TigerSwan admitted to UpGuard that these CVs included some from people applying for top-secret jobs.
"The UpGuard Cyber Risk Team can now disclose that a publicly accessible, cloud-based data repository of résumés and applications for employment submitted for positions with TigerSwan, a North Carolina-based private security firm, were exposed to the public internet, revealing the sensitive personal details of thousands of job applicants, including hundreds claiming 'Top Secret' US government security clearances," claimed the security firm.
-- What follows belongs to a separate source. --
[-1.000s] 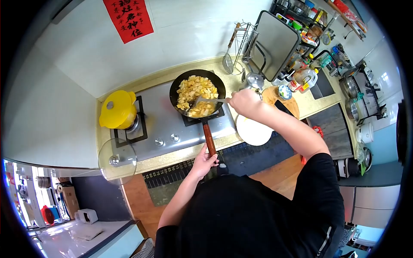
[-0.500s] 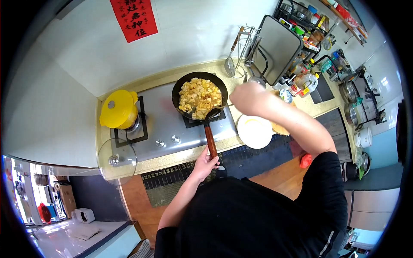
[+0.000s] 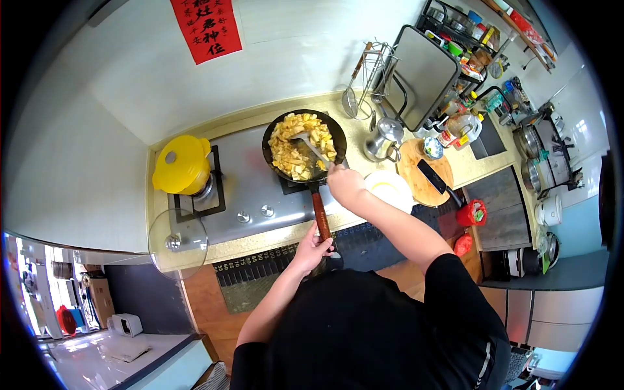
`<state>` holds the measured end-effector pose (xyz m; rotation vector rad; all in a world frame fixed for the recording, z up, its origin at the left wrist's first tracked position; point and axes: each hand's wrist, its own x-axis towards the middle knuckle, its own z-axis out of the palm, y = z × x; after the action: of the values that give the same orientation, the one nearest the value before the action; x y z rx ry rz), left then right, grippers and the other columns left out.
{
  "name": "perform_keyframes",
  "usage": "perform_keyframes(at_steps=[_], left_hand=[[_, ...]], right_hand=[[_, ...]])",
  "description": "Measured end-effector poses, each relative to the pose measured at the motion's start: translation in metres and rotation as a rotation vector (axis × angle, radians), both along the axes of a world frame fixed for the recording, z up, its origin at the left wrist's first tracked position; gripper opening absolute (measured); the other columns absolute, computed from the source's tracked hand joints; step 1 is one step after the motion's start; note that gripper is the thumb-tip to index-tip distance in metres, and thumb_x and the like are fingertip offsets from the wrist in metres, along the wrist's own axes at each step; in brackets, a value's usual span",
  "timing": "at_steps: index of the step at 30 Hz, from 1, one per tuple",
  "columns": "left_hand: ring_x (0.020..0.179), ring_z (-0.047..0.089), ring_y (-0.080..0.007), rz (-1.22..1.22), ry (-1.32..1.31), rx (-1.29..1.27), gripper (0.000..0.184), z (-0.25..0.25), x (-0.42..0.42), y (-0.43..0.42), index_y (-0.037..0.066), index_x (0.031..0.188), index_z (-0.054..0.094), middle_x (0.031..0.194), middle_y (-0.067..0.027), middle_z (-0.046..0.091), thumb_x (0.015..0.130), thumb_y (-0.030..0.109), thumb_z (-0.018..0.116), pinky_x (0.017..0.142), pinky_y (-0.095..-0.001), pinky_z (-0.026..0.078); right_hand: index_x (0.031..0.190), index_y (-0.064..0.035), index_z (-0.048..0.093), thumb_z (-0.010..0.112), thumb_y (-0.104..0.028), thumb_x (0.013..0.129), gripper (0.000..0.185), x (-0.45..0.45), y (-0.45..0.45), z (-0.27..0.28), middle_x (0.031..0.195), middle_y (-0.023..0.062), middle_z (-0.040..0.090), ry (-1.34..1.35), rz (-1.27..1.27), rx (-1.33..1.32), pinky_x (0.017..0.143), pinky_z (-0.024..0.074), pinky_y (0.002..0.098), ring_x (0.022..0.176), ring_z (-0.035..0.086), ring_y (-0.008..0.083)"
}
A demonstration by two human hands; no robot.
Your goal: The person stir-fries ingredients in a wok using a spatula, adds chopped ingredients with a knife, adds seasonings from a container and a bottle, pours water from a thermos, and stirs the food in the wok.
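A dark frying pan [image 3: 267, 158] sits on the right burner of the stove, holding browned, cube-shaped pieces of food [image 3: 292, 159], perhaps tofu. Its reddish wooden handle [image 3: 320, 211] points toward me, and my left hand [image 3: 312, 249] is closed around the handle's lower end. Over the pan's right rim, my right hand [image 3: 346, 187] grips a spatula [image 3: 316, 151]. The spatula's blade rests among the cubes near the pan's middle. Just below and right of that hand is a white plate [image 3: 393, 193], partly covered by my forearm.
A yellow pot [image 3: 181, 165] stands on the left burner, with a glass lid [image 3: 177, 244] at the counter's front edge. To the right are a metal pitcher [image 3: 383, 138], a round cutting board [image 3: 416, 185] with a cleaver [image 3: 434, 179], a small bowl [image 3: 433, 148] and bottles [image 3: 465, 129].
My right hand has come down and left toward the pan, bringing the spatula into the middle of the food. The cubes have shifted, baring some pan bottom. My left hand keeps its hold.
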<state>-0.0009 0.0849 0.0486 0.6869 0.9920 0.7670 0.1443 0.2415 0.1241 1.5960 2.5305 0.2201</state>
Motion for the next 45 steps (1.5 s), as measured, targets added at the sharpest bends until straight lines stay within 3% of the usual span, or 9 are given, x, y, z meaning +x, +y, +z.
perform_keyframes(at_steps=[5, 8, 14, 24, 27, 30, 33, 38, 45], left_hand=[[0.085, 0.063, -0.0159, 0.006, 0.009, 0.000, 0.083, 0.000, 0.000, 0.000, 0.014, 0.159, 0.006, 0.101, -0.0077, 0.063, 0.097, 0.004, 0.060, 0.074, -0.0308, 0.056], [0.085, 0.063, -0.0169, 0.021, 0.000, -0.009, 0.081, -0.002, 0.001, 0.000, 0.016, 0.159, 0.011, 0.102, -0.0073, 0.063, 0.097, 0.003, 0.061, 0.074, -0.0326, 0.055], [0.084, 0.064, -0.0169, 0.026, -0.009, -0.007, 0.081, -0.001, 0.001, 0.001, 0.016, 0.159, 0.010, 0.102, -0.0074, 0.063, 0.096, 0.003, 0.061, 0.073, -0.0325, 0.055], [0.084, 0.063, -0.0166, 0.025, 0.009, -0.012, 0.081, 0.001, 0.001, 0.000, 0.016, 0.159, 0.011, 0.101, -0.0071, 0.063, 0.097, 0.004, 0.061, 0.074, -0.0319, 0.055], [0.084, 0.063, -0.0165, 0.028, 0.010, -0.021, 0.080, 0.002, 0.001, -0.001, 0.016, 0.159, 0.012, 0.101, -0.0069, 0.063, 0.097, 0.004, 0.061, 0.074, -0.0320, 0.055], [0.084, 0.063, -0.0166, 0.025, 0.000, -0.015, 0.080, 0.001, 0.001, 0.000, 0.017, 0.159, 0.011, 0.101, -0.0068, 0.063, 0.097, 0.004, 0.061, 0.074, -0.0322, 0.055], [0.084, 0.063, -0.0166, 0.016, -0.002, -0.010, 0.080, 0.002, 0.001, 0.000, 0.016, 0.159, 0.011, 0.101, -0.0068, 0.063, 0.097, 0.004, 0.060, 0.074, -0.0324, 0.055], [0.086, 0.064, -0.0159, 0.009, -0.005, 0.002, 0.082, 0.004, 0.000, 0.000, 0.013, 0.159, 0.007, 0.102, -0.0087, 0.064, 0.097, 0.004, 0.060, 0.074, -0.0310, 0.056], [0.084, 0.063, -0.0164, 0.022, -0.006, 0.000, 0.079, -0.002, 0.001, 0.000, 0.016, 0.159, 0.012, 0.100, -0.0066, 0.063, 0.097, 0.004, 0.060, 0.074, -0.0334, 0.056]], right_hand=[[0.116, 0.0028, 0.062, 0.056, -0.010, 0.087, 0.032, -0.006, 0.001, 0.006, 0.092, 0.0139, 0.070, -0.042, 0.104, -0.043, 0.061, 0.0582, 0.0340, 0.077, 0.072, 0.0239], [0.101, -0.0035, 0.069, 0.058, -0.012, 0.086, 0.021, 0.017, 0.001, 0.039, 0.088, 0.0129, 0.071, -0.097, 0.157, -0.059, 0.059, 0.0575, 0.0347, 0.075, 0.073, 0.0235], [0.102, -0.0050, 0.069, 0.058, -0.010, 0.086, 0.019, 0.047, -0.001, 0.120, 0.082, 0.0103, 0.071, -0.216, 0.194, -0.099, 0.060, 0.0579, 0.0366, 0.072, 0.073, 0.0256], [0.107, -0.0012, 0.067, 0.057, -0.013, 0.089, 0.023, -0.012, 0.031, 0.046, 0.103, 0.0156, 0.069, 0.026, -0.117, -0.047, 0.071, 0.0586, 0.0345, 0.090, 0.072, 0.0241], [0.104, -0.0036, 0.069, 0.056, -0.013, 0.089, 0.022, -0.003, 0.016, 0.037, 0.104, 0.0144, 0.070, -0.080, 0.004, -0.120, 0.072, 0.0585, 0.0335, 0.091, 0.072, 0.0234], [0.097, -0.0055, 0.073, 0.058, -0.014, 0.088, 0.019, 0.019, 0.011, 0.058, 0.095, 0.0104, 0.072, -0.153, 0.030, -0.087, 0.065, 0.0585, 0.0338, 0.083, 0.073, 0.0233], [0.088, -0.0068, 0.074, 0.059, -0.013, 0.085, 0.016, 0.036, -0.001, 0.139, 0.081, 0.0096, 0.072, -0.240, 0.077, -0.098, 0.063, 0.0578, 0.0344, 0.074, 0.073, 0.0239], [0.078, -0.0076, 0.074, 0.060, -0.009, 0.081, 0.014, 0.059, -0.003, 0.206, 0.076, 0.0110, 0.072, -0.301, 0.206, -0.049, 0.062, 0.0561, 0.0372, 0.073, 0.072, 0.0271], [0.077, -0.0092, 0.074, 0.062, -0.008, 0.079, 0.012, 0.041, -0.019, 0.179, 0.075, 0.0096, 0.072, -0.386, 0.229, -0.113, 0.058, 0.0564, 0.0358, 0.069, 0.072, 0.0251]])
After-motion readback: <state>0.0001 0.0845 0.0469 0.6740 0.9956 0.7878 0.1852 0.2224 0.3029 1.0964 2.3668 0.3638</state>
It continued: "TigerSwan has recently told UpGuard that the résumés were left unsecured by a recruiting vendor that TigerSwan terminated in February 2017.
"If that vendor was responsible for storing the résumés on an unsecured cloud repository, the incident again underscores the importance of qualifying the security practices of vendors who are handling sensitive information."
UpGuard said that the data most certainly belongs to veterans, while TigerSwan blamed the recruiter.
"TigerSwan subsequently told UpGuard that the files were left unsecured by a former recruiting vendor.
"Within the repository, publicly accessible to any internet user accessing the S3 bucket's URL, is a folder titled 'Résumés,' last backed up or uploaded in February 2017. Inside this 'Résumés' folder are 9,402 documents, in varying file formats and with no naming conventions employed for the file names," explained UpGuard.
"While this lack of uniformity perhaps indicates the documents were unchanged since being submitted by a large pool of applicants, the file names and contents leave no question as to the nature of the data— resumes and application forms submitted for positions with TigerSwan."
TigerSwan issued a public apology for the inadequate security, claimed that it had fixed the breach and informed anyone potentially affected about the problem.
"We take information security very seriously, especially in this instance, because a majority of the résumés files were from veterans. As a service-disabled, veteran-owned small business, we find the potential exposure of their résumés inexcusable," said TigerSwan CEO Jim Reese.
"To our colleagues and fellow veterans, we apologise. The situation is rectified and we have initiated steps to inform the individuals affected by this breach."